Gyrodyne, the former defense contractor that owns the mostly open 62-acre Flowerfield tract off Route 25A near the Smithtown-Brookhaven border, has made applications to Smithtown and Suffolk County to subdivide the property.
The company envisions a $150 million development, with assisted living in addition to the hotel and medical offices, according to paperwork submitted with the applications.
The subdivision would be the biggest in years and probably the last of its size in Smithtown, which is mostly built out, said the town’s planning director, David Flynn.
The tract would be divided into eight parcels. Most of the land now is zoned for light industry, but the bulk of a 9.5-acre section zoned residential would remain as open space, in preliminary plans the company submitted.
The Suffolk County Planning Commission approved Gyrodyne’s subdivision application Aug. 2, and Smithtown’s planning board could schedule a hearing this fall, though the town’s chief planner said approvals could take years.
Smithtown’s traffic safety director and town engineer already have asked for additional studies and plan revisions. Gyrodyne or a future owner would need to obtain a special exception from the Smithtown Town Board to build a hotel or assisted living facility, but would only need site plan approval for offices.
The county planning commission is involved because the Gyrodyne tract sits at the intersection of state, town and village jurisdictions.

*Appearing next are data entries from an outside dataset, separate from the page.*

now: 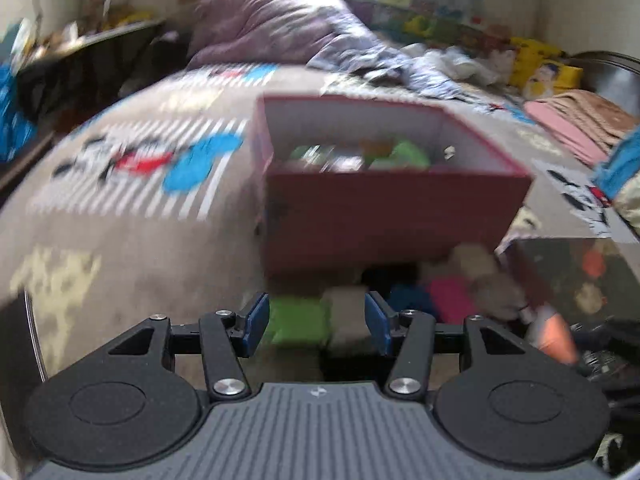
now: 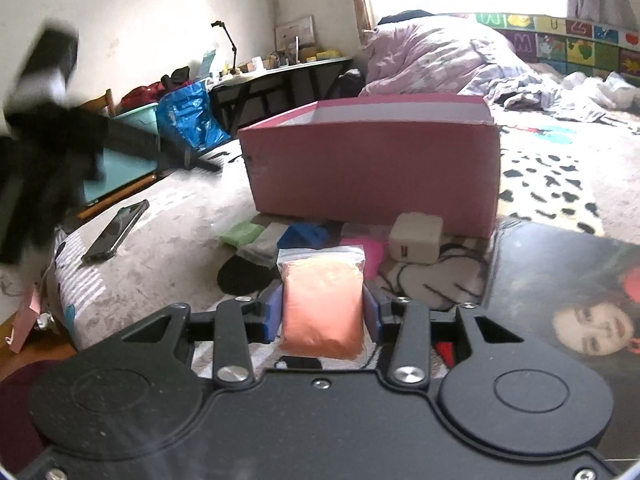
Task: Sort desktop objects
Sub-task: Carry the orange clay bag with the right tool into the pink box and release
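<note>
1. Though the left wrist view is smeared by blur, the biggest thing in play is plain: a pink box [image 1: 396, 216] standing open-topped on the patterned bedspread [image 1: 120, 240], with green and other coloured items already lying inside it. It reads as the sorting bin.

2. Beside the box, at the right of the right wrist view, lies a glossy dark board with a printed face [image 2: 568, 320], flat on the bed.

3. Between box and grippers sits the unsorted pile: a green packet [image 2: 240, 234], a blue packet [image 2: 306, 234], a pink one [image 2: 374, 254] and a white charger block [image 2: 416, 238] just in front of the box wall. A phone [image 2: 116, 232] lies well apart to the left.

4. The right gripper [image 2: 323, 312] is clamped on an orange packet [image 2: 323, 304], a small zip bag of soft powdery or doughy fill, held upright by its lower half. It looks light and squashy; the slick film could slide, so a hold across the full body beats pinching the thin sealed top.

5. The left gripper [image 1: 316, 322] has its jaws apart, hovering over the green packet with nothing between the pads [image 1: 256, 324]. The same mid-body grip would suit.
</note>
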A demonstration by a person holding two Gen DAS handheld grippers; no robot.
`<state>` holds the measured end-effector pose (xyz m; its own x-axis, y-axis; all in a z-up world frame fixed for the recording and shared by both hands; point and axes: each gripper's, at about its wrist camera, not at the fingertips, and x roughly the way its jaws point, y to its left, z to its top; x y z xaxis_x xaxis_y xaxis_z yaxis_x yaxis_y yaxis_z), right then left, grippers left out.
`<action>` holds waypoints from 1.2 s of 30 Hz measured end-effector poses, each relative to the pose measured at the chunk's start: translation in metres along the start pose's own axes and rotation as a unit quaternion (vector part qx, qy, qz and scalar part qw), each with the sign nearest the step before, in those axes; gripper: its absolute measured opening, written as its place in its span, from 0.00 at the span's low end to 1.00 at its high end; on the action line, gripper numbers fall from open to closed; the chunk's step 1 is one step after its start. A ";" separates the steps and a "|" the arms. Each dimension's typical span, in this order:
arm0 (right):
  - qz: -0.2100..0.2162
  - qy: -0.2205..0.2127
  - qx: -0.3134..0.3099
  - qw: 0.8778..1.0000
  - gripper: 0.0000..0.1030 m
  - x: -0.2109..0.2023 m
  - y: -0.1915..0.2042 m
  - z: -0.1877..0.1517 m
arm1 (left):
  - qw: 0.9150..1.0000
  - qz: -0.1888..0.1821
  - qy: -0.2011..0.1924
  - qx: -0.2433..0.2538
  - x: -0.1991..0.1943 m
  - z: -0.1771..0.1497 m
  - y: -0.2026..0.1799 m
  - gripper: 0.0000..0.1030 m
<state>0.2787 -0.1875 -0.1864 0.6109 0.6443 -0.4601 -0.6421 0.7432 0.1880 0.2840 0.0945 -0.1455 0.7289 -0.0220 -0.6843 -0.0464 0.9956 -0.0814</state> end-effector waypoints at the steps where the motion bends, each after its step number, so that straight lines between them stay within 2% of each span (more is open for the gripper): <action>1: -0.001 -0.003 0.001 1.000 0.39 -0.002 0.000 0.001 | 1.000 0.004 0.001 -0.009 0.003 -0.006 0.004 0.50; 5: -0.005 -0.009 0.002 1.000 0.39 -0.010 0.003 0.009 | 0.999 0.004 -0.012 -0.035 0.007 -0.025 0.006 0.50; 10: -0.009 -0.013 0.019 1.000 0.39 -0.014 -0.001 0.020 | 0.998 -0.006 -0.043 -0.040 0.009 -0.037 -0.015 0.50; 14: -0.011 -0.016 0.037 0.999 0.39 -0.017 -0.008 0.032 | 0.997 -0.016 -0.069 -0.005 0.011 -0.040 -0.044 0.50; 17: -0.009 -0.021 0.045 0.999 0.39 -0.016 -0.013 0.046 | 0.997 -0.009 -0.076 0.007 0.020 -0.040 -0.059 0.56; 20: -0.008 -0.025 0.042 0.999 0.39 -0.014 -0.015 0.062 | 0.996 0.000 -0.086 0.009 0.029 -0.041 -0.069 0.56; 24: -0.005 -0.026 0.024 0.999 0.39 -0.006 -0.015 0.084 | 0.996 0.007 -0.092 -0.010 0.038 -0.045 -0.073 0.56; 27: -0.003 -0.020 0.010 1.000 0.39 0.004 -0.015 0.099 | 0.995 0.017 -0.096 0.029 0.043 -0.048 -0.080 0.56; 36: -0.014 -0.012 -0.018 1.000 0.39 0.022 -0.015 0.128 | 0.993 -0.010 -0.106 0.057 0.045 -0.046 -0.083 0.56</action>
<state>0.3609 -0.1608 -0.0882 0.6399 0.6278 -0.4431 -0.6405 0.7544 0.1440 0.2887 0.0063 -0.2027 0.8571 -0.0341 -0.5140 0.0381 0.9993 -0.0028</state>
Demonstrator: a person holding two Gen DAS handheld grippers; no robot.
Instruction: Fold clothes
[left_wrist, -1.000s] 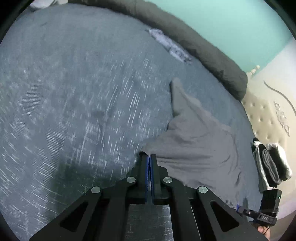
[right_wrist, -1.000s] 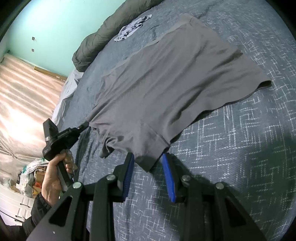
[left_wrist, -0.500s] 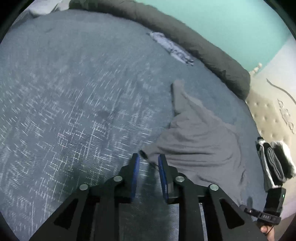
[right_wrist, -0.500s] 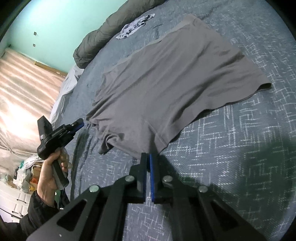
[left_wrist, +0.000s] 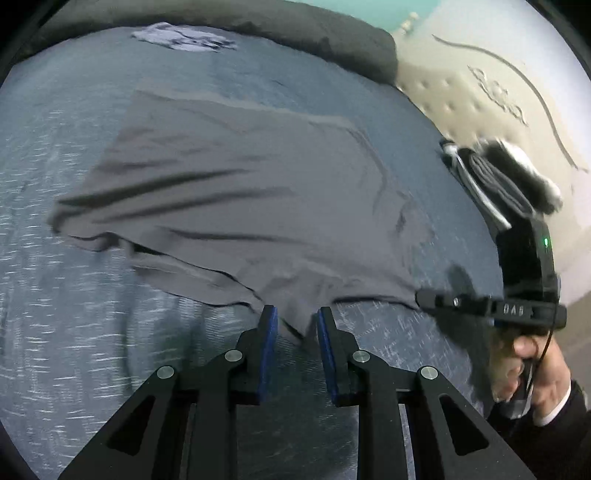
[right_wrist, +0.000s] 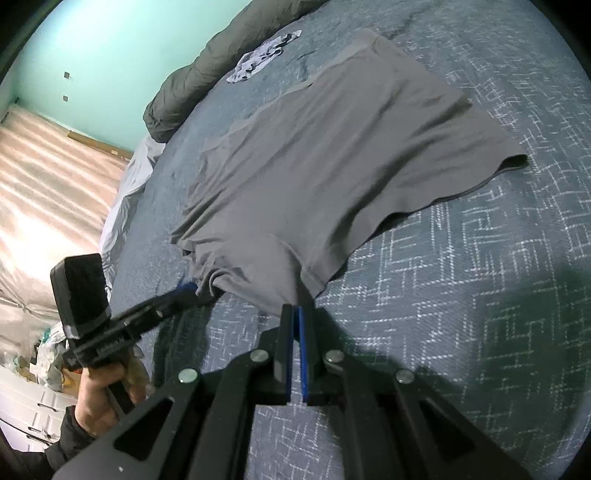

County planning staff said at the Aug. 2 hearing that the proposed development could attract investment, maximize the tax base and create skilled employment opportunities.
Gyrodyne announced earlier this summer it would sell its assets and voluntarily unwind operations by the end of next year. Founded in the 1940s, Gyrodyne built helicopters and miltary drones at Flowerfield and by 1963 had more than 700 employees. The company started renting manufacturing space there for light industry in 1972. It eventually shed its manufacturing business and now operates as a real estate investment
In a brief phone interview, Gyrodyne president Gary Fitlin said the plan was designed to easily clear official reviews.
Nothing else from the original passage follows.